The primary users are the manufacturers’ product teams because they’re getting access to information that they don’t have. Prior to using Hybrid POS, they’ve had to just estimate the data or source from their own internal data. The brand teams like to see this data for comparison of brands within their brands as well as competitive brands that they target. On the retailer side, merchants and buyers also find the tool a valuable resource for comparing their offerings with those of their competitors.
But one of the biggest users that we see for HPOS is the national account sales teams because they now are getting information that is not just on their sales, which they already know from in-house, but they also get to see comparative SKUs from their competition. That’s one big advantage they now have that they didn’t have with traditional POS systems.
What makes TraQline HPOS unique?
Two things. First, it’s the only POS system of any kind available in the MA industry. Second, and foremost, HPOS™ provides valuable monthly insights into the Big Three retailers and brands — far beyond a traditional POS system, which really just shows how a client’s SKUs are performing against the total industry, not specifically by any given retailer or given brand. The data provided by an HPOS includes estimated SKU shares and brand shares within and in aggregate for the Big Three retailers.
How should HPOS be used?
Clients can use HPOS to track SKUs and brand market shares and retail pricing. In doing our modeling, we look at a bunch of different factors…even using details such as the page positioning of SKUs on the manufacturer’s websites, and we track and note the positioning of SKUs on the retailer’s floor. We put a rating on those positions on the floor so that we can show a higher value for SKUs that are in a better position. For example, if the SKU is on an end cap, that gets a higher position than if the product is in line. We also put a high value if the SKU is in a designated floor or kitchen setting, such as a vignette.
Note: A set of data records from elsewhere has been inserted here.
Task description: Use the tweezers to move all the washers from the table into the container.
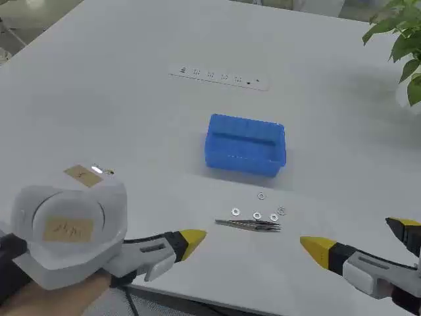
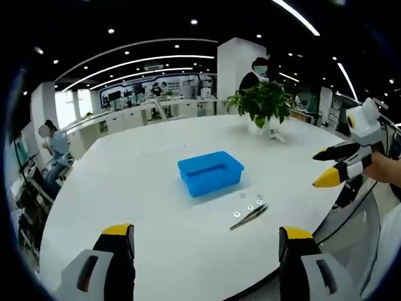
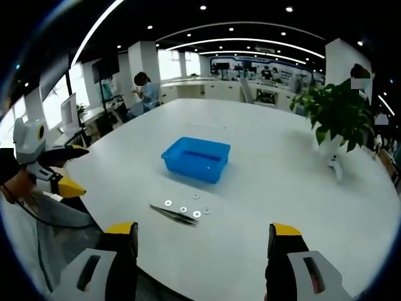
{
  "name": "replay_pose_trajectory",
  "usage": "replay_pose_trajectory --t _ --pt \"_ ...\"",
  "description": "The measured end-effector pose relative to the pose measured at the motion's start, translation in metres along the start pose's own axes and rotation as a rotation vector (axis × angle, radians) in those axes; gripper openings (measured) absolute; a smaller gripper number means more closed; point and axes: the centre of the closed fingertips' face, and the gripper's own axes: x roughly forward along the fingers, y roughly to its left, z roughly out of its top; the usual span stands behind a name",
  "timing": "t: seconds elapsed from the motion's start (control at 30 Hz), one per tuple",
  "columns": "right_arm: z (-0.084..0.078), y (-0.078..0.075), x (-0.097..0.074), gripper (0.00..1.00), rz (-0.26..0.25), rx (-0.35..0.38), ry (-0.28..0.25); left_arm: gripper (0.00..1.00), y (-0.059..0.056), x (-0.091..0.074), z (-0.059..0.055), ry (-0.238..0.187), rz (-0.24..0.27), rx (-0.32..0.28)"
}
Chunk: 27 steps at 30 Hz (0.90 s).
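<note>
2 yellow labels (image 1: 69, 229) on the left tool (image 2: 205, 233) bear illegible handwriting.

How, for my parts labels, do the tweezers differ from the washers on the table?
The tweezers are one long, thin tool; the washers are five small flat rings. The tweezers lie on the person's side, the washers between them and the blue container. Both are silvery and rest on the white table.

I counted five washers (image 1: 256, 215), one pair of tweezers (image 1: 248, 225), one blue container (image 1: 245, 145), one socket panel (image 1: 217, 75) and one potted plant (image 1: 401, 46), all on one white table (image 1: 99, 99).
</note>
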Motion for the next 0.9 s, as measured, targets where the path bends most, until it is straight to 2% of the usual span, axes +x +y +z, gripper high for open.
replay_pose_trajectory --t 0.67,0.77,0.9 --pt "0.003 0.000 0.009 0.91 -0.004 -0.046 0.008 0.96 0.007 0.009 0.001 0.003 -0.002 -0.002" --pt "0.002 0.001 0.011 0.91 0.001 -0.047 0.015 0.92 0.007 0.009 0.004 -0.025 -0.001 0.006" --pt "0.002 0.000 0.015 0.91 0.001 -0.047 0.019 0.92 0.008 0.012 0.003 -0.026 -0.004 0.000"
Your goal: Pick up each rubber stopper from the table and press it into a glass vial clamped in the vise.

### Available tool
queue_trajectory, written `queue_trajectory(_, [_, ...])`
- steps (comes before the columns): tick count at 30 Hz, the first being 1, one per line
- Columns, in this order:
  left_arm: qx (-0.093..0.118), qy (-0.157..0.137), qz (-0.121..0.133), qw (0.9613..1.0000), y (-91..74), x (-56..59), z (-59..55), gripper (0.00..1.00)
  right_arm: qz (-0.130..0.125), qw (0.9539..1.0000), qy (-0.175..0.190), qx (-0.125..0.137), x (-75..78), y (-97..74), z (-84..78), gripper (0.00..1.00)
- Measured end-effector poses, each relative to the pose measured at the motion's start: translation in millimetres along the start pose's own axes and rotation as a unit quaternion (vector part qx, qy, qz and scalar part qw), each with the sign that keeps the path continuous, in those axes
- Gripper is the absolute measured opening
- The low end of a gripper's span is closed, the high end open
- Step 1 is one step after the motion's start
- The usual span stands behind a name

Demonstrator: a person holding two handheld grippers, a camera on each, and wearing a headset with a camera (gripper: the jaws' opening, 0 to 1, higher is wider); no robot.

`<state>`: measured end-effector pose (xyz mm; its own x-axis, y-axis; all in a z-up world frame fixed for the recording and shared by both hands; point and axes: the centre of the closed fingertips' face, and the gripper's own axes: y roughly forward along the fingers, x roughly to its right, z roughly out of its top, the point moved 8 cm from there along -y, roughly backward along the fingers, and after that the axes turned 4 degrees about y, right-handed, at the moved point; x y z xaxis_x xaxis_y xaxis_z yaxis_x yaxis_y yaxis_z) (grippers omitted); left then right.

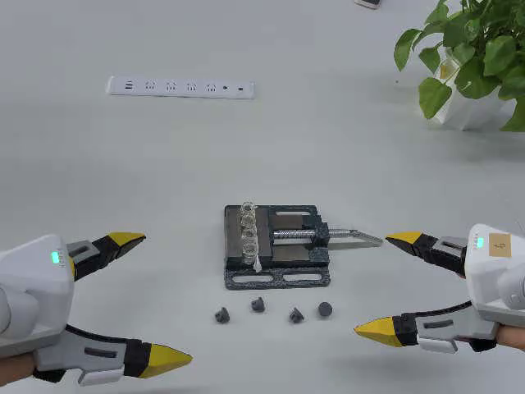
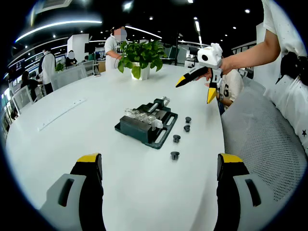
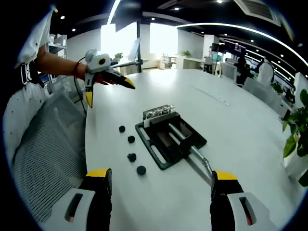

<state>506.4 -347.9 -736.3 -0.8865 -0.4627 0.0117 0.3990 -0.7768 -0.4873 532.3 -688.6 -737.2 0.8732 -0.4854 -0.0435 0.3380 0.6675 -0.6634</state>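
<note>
A dark vise [image 1: 277, 256] sits mid-table and clamps a row of several clear glass vials [image 1: 248, 238] in its left jaws. Several dark rubber stoppers [image 1: 257, 305] lie in a line on the table just in front of it. My left gripper [image 1: 164, 297] hovers open at the lower left, apart from the stoppers, with nothing between its yellow-tipped fingers. At the lower right my right gripper [image 1: 373, 284] is open too and holds nothing. In the left gripper view, the vise [image 2: 147, 123], stoppers [image 2: 176, 138] and right gripper [image 2: 194, 93] lie ahead. The right gripper view shows the vise [image 3: 171, 137], stoppers [image 3: 131, 157] and left gripper [image 3: 111, 96].
A white power strip [image 1: 180, 86] lies at the back left of the white table. A potted green plant [image 1: 472, 57] stands at the back right. The vise's screw handle [image 1: 361, 237] sticks out to the right. A mesh chair [image 2: 260, 125] stands beside the table.
</note>
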Motion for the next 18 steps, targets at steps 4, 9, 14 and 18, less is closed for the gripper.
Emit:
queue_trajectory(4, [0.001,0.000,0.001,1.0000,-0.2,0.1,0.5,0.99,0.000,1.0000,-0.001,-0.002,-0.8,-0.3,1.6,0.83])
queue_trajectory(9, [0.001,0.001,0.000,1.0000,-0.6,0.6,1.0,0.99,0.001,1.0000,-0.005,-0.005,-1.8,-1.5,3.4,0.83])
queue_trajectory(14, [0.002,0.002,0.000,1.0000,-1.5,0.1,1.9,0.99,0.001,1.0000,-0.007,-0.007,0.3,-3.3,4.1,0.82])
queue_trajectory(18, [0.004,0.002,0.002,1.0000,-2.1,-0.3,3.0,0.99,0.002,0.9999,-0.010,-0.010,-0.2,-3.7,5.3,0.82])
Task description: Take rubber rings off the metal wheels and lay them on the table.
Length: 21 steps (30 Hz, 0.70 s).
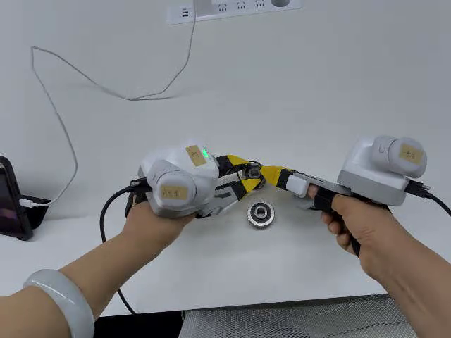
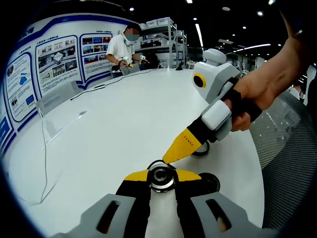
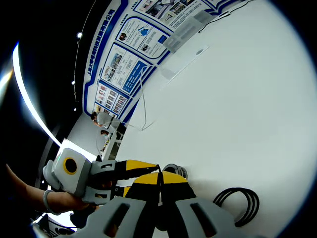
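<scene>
Two grippers meet tip to tip over the white table (image 1: 317, 84), near its front edge.

Left gripper (image 1: 244, 179): held in the left hand (image 1: 151, 222), forearm coming in from lower left, pale bangle (image 1: 60, 303) on the wrist. Jaws point right. In the left gripper view they are clamped on either side of a metal wheel (image 2: 162, 177), which is lifted off the table.

Right gripper (image 1: 266, 172): held in the right hand (image 1: 356, 222), jaws pointing left and touching the held wheel. In the right gripper view its yellow tips (image 3: 159, 178) are pressed together with a thin black strand between them. This looks like the rubber ring (image 3: 159, 172) pinched at the wheel's edge, though the strand is too fine to be sure.

Second wheel (image 1: 261, 213): lies flat on the table just below the meeting jaws, touching neither gripper.

Loose rings (image 3: 237, 201): a few black ones lie overlapped on the table, beside the right gripper.

Far edge: a power strip (image 1: 232, 8) with a grey cable (image 1: 63, 134) trailing down to a dark device (image 1: 10, 201) at the left.
</scene>
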Available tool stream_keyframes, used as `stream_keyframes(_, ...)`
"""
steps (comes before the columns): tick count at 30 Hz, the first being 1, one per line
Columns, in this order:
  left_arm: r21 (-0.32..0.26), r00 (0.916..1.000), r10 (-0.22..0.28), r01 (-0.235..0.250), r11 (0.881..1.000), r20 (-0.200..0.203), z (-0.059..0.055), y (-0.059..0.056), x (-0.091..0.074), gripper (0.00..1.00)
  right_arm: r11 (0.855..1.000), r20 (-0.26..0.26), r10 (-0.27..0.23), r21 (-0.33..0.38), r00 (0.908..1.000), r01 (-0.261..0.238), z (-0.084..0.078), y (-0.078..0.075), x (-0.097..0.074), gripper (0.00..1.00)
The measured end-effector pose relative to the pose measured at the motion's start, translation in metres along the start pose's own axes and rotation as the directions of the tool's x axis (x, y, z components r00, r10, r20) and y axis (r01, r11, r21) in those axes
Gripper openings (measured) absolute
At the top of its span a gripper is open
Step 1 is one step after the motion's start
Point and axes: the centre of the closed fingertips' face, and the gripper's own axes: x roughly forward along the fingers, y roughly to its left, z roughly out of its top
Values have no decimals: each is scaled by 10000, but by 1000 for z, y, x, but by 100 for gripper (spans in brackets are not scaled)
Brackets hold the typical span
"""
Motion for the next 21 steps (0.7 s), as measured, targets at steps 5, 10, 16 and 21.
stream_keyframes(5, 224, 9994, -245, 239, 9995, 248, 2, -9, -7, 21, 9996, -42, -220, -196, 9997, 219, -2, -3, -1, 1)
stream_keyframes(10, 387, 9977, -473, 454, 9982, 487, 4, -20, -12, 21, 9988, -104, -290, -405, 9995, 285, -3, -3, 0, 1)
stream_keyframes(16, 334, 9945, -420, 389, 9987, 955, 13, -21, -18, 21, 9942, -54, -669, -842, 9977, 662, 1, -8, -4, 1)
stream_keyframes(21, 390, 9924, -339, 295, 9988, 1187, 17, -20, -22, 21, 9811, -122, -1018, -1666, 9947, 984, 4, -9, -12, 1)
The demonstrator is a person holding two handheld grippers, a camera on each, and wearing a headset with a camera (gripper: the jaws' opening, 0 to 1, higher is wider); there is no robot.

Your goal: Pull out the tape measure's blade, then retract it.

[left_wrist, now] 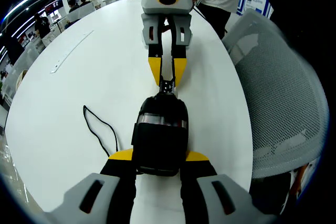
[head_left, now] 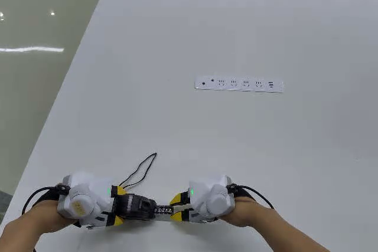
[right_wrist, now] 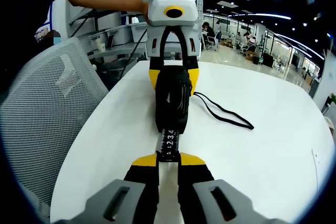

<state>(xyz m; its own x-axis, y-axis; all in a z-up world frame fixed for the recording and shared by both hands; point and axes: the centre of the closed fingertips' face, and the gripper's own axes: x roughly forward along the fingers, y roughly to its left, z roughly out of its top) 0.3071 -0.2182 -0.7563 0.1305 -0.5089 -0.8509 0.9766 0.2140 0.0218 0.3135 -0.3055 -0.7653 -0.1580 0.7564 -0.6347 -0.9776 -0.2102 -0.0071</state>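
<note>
Black tape measure case [left_wrist: 160,135] sits by near edge of table [head_left: 248,146], twd near-left corner. L gripper [left_wrist: 160,156]: jaws clamped on case flanks, prob. to anchor body vs sliding. R gripper [right_wrist: 168,159] faces it head-on, jaws pinched on blade [right_wrist: 169,142] near tip; short numbered stretch out. Grippers opposed in one line, likely for straight pull w/o kink. Strap [head_left: 139,171] trails loose twd table centre, clear of jaws. Power strip [head_left: 239,84] mid-table, well apart. Step: early pull-out; retract not yet done.
</note>
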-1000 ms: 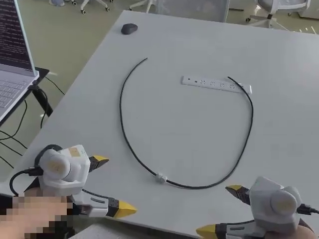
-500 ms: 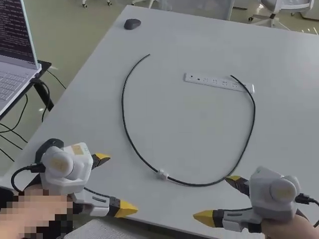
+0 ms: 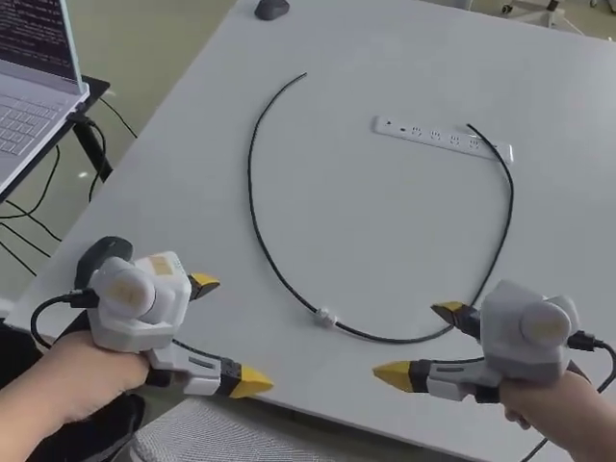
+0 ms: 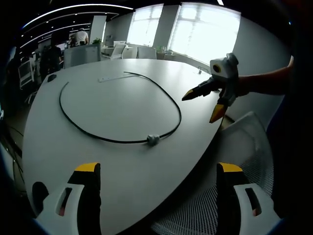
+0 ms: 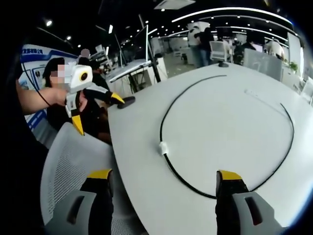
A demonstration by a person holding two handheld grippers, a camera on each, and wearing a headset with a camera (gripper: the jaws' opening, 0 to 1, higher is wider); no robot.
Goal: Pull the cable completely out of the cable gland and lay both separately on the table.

Manufacturers can use the tool to develop a Balance of Sale leverage with retailers. They can tell from the tool how much sales percent to total sales a brand is delivering for the retailer. Using planograms, we can determine what percent of floor that brand is enjoying, that is the number of SKUs on the floor. While retailers and the brands can put all the SKUs they have on a website, they can place only so many on a floor. This tool can be especially beneficial to the merchants because it allows them to determine with clients which SKUs would be most important to have on the floor for consumers to see in real-time when they’re shopping.
Last, Hybrid POS is a tremendous resource for vendors and clients to use when preparing for those monthly and quarterly meetings.
How does HPOS mesh with other tools our organization has? (i.e. How does it gel with TraQline? Sell-through data?)
The quarterly TraQline Survey provides complementary info to clients on consumer behavior, such as on-line versus brick-and-mortar shopping and purchases. Clients also gain geo/demographics that clarify why consumers bought particular brands and where they bought them. In addition, market data on the Rest of Market (ROM) beyond the Big Three and product categories and configurations not in HPOS™ is available.
Have you ever had a client tell you about an “OMG” moment when they used HPOS or SKU Metrix?
Yes, just recently, a client’s Marketing Director used HPOS™ data for the first time in his presentation to the President and other business leaders. He followed up later to say, “They loved HPOS™!”
In another instance, a manufacturer’s sales leader asked if we could tell if one of their key SKUs was being displayed on the retailer’s sales floors. Planogram easily let him know that only 1 of 9 stores had the SKU on the floor. This information enables the salesperson to go back to the retailer to determine a better plan for getting his product on more floors.
It sounds like this tool is really becoming a game-changer for our clients. Thank you so much Jack for taking time today to talk with me about the value Hybrid POS is providing our clients.